## YOUR ASSIGNMENT
Print all of the data exactly as written.

## DATA BLOCK

--- START ---

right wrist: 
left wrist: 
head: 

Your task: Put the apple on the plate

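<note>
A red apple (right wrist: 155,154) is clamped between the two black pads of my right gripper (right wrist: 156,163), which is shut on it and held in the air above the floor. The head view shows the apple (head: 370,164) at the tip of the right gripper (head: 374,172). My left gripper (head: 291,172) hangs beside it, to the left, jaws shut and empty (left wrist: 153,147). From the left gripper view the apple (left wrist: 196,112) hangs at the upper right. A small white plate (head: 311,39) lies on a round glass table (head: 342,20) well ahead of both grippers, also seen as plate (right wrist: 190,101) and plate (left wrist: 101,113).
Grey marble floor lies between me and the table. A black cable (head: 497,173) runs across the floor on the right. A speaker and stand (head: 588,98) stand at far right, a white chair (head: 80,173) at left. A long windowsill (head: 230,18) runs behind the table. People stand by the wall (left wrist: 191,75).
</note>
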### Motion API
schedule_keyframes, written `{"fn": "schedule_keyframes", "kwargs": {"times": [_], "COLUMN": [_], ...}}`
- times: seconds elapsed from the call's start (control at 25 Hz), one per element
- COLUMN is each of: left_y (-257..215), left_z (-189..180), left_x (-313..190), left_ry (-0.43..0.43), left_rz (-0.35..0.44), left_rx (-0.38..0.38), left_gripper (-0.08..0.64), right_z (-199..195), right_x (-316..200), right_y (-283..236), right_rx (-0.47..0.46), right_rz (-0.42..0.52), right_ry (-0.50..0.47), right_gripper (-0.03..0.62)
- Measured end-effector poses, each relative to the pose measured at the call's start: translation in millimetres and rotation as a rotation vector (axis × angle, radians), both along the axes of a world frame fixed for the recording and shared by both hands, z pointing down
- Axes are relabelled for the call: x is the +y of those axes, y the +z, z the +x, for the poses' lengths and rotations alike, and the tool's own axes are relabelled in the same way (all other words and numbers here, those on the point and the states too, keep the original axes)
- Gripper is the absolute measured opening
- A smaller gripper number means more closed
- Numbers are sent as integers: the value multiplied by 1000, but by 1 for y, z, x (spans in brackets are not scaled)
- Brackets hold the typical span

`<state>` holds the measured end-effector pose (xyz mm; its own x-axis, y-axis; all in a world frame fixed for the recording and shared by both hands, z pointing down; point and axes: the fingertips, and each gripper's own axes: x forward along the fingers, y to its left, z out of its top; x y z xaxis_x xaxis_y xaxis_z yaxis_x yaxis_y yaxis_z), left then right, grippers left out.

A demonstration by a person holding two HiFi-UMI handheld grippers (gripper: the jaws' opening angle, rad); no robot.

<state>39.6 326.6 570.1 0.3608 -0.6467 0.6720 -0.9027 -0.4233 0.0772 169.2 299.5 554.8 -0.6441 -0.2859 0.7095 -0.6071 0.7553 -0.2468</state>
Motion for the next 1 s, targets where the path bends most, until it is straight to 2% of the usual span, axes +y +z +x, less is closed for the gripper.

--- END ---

## ANSWER
right wrist: 
left wrist: 
head: 

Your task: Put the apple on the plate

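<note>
A red apple (right wrist: 155,154) is clamped between the two black pads of my right gripper (right wrist: 156,163), which is shut on it and held in the air above the floor. The head view shows the apple (head: 370,164) at the tip of the right gripper (head: 374,172). My left gripper (head: 291,172) hangs beside it, to the left, jaws shut and empty (left wrist: 153,147). From the left gripper view the apple (left wrist: 196,112) hangs at the upper right. A small white plate (head: 311,39) lies on a round glass table (head: 342,20) well ahead of both grippers, also seen as plate (right wrist: 190,101) and plate (left wrist: 101,113).
Grey marble floor lies between me and the table. A black cable (head: 497,173) runs across the floor on the right. A speaker and stand (head: 588,98) stand at far right, a white chair (head: 80,173) at left. A long windowsill (head: 230,18) runs behind the table. People stand by the wall (left wrist: 191,75).
</note>
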### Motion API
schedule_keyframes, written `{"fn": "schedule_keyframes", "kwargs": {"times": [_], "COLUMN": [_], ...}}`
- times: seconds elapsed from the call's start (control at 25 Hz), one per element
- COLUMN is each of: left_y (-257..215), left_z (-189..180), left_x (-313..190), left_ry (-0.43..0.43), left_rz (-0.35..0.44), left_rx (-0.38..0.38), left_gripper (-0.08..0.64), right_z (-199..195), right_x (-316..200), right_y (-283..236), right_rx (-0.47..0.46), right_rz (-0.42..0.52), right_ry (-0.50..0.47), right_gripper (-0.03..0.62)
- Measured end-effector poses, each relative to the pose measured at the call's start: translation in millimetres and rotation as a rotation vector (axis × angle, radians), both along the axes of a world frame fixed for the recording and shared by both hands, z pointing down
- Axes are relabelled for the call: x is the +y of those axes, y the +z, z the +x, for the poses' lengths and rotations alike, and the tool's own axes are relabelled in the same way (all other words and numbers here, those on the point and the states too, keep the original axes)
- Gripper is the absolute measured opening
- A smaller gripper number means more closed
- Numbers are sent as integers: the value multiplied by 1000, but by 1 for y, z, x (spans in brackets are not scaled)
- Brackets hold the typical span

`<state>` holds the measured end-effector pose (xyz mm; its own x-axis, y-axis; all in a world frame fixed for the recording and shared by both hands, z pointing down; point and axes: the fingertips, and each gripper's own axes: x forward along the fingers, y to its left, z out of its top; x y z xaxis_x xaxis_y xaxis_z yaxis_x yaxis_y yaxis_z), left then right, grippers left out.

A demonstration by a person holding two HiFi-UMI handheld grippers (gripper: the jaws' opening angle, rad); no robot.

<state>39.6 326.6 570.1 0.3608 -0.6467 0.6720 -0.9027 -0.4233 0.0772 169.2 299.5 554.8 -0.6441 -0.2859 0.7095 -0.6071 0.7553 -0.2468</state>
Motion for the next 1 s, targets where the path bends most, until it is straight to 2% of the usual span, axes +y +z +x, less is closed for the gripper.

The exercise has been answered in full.